Julian Assange : Sayyed, en tant que leader dans la guerre comment avez-vous réussi à garder votre peuple uni face au feu de l’ennemi ?

Hassan Nasrallah : La principale chose qui nous lie, c’est notre objectif bien défini. Cet objectif est basé sur la foi en l’humain, la morale et le patriotisme. Il n’y a pas de débat à ce sujet. Cet objectif est de libérer notre terre de l’occupation. Il s’agit de la raison initiale, la vraie raison pour laquelle le Hezbollah a été créé et il n’y a pas de différend à ce propos entre les libanais. Nous, nous ne voulions pas être, nous ne voulions pas entrer dans le gouvernement, nous ne sommes pas en compétition pour le pouvoir politique.

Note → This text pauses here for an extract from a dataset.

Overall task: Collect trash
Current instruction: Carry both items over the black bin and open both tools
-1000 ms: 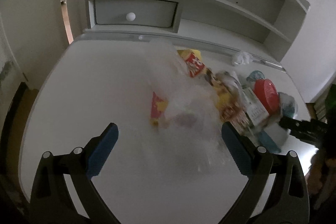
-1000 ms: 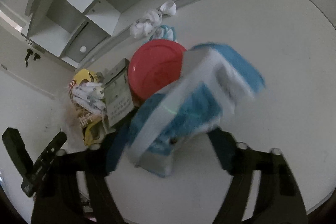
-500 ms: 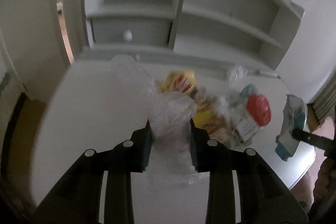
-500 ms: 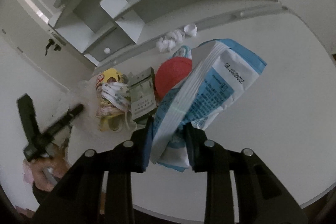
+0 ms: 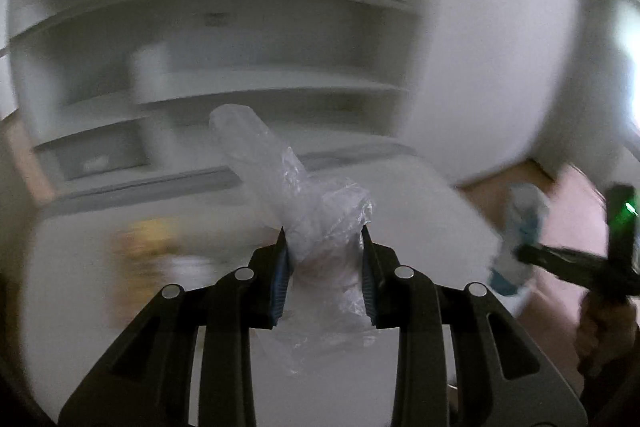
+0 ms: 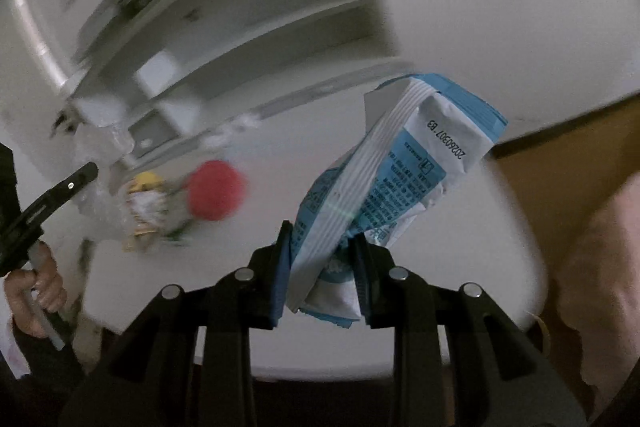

Notre première entrée dans le gouvernement libanais était en 2005 et l’objectif était de protéger la résistance de sorte que ce gouvernement, le gouvernement qui a été mis en place en 2000, ne fasse aucune erreur contre la résistance, nous avons eu des craintes de ce type et c’est notre priorité. Je fuis toutes les autres rivalités pour cet objectif (…). Vous pouvez voir qu’il y a beaucoup de questions au Liban pour lesquelles il y a de grandes divergences et où nous évitons d’exprimer notre point de vue afin de ne pas nous impliquer dans des querelles avec le peuple. Notre priorité est toujours la libération de notre terre et la protection du Liban contre la menace israélienne parce que nous croyons que le Liban est encore menacé.

(…)

Julian Assange : Mais j’ai une question très provocatrice, qui n’est pas politique. Vous avez lutté contre l’hégémonie des États-Unis. N’est-ce pas Allah ou la notion d’un dieu possédant la superpuissance ultime ? Et ne devriez vous pas en tant que combattant de la liberté chercher également à libérer le peuple de la conception totalitaire d’un dieu monothéiste ?

Hassan Nasrallah : Nous croyons que Dieu Tout-Puissant est le créateur de cette existence, des êtres humains et de toutes les créatures. Quand il nous a créés, il nous a donné des capacités, il nous a donné ce corps, il nous a donné des aptitudes psychologiques et spirituelles – que nous appelons instinct. Les gens dans l’ignorance des lois religieuses ont un instinct, ils ont un instinct de dire la vérité, ils ont cet instinct… Leur instinct leur dit que la vérité est bonne, que le mensonge est mauvais, que la justice est bonne que l’injustice est mauvaise, que d’aider les gens pauvres et des personnes injustement traitées et se défendre est une bonne chose, mais attaquer les autres et verser leur sang, c’est horrible. La question de résister à l’hégémonie américaine ou de résister à l’occupation ou de résister à toute attaque contre nous ou contre notre peuple, il s’agit d’un problème d’instinct et de morale. Maintenant Dieu a aussi voulu que ce sens moral et les principes humains soient en accord avec la loi des Cieux, d’une part parce que les religions d’Abraham sont venues sans contredire l’esprit et sans brider l’instinct humain, mais aussi parce que le créateur de la religion est le même que le créateur des êtres humains. Ces deux arguments sont complètement en accord. Dans n’importe quel pays ou maison, la recette de la ruine est d’avoir deux leaders, comment l’univers aurait pu exister pendant ces milliards d’années dans une telle harmonie en ayant plus d’un dieu. S’il y avait plus d’un dieu, il aurait été jeté en morceaux. Ainsi nous avons la preuve, nous ne combattons pas pour imposer une croyance religieuse sur quiconque. Le prophète Abraham a toujours été en faveur du dialogue en montrant des preuves et nous étions tous là, nous étions déjà tous les disciples de ce prophète.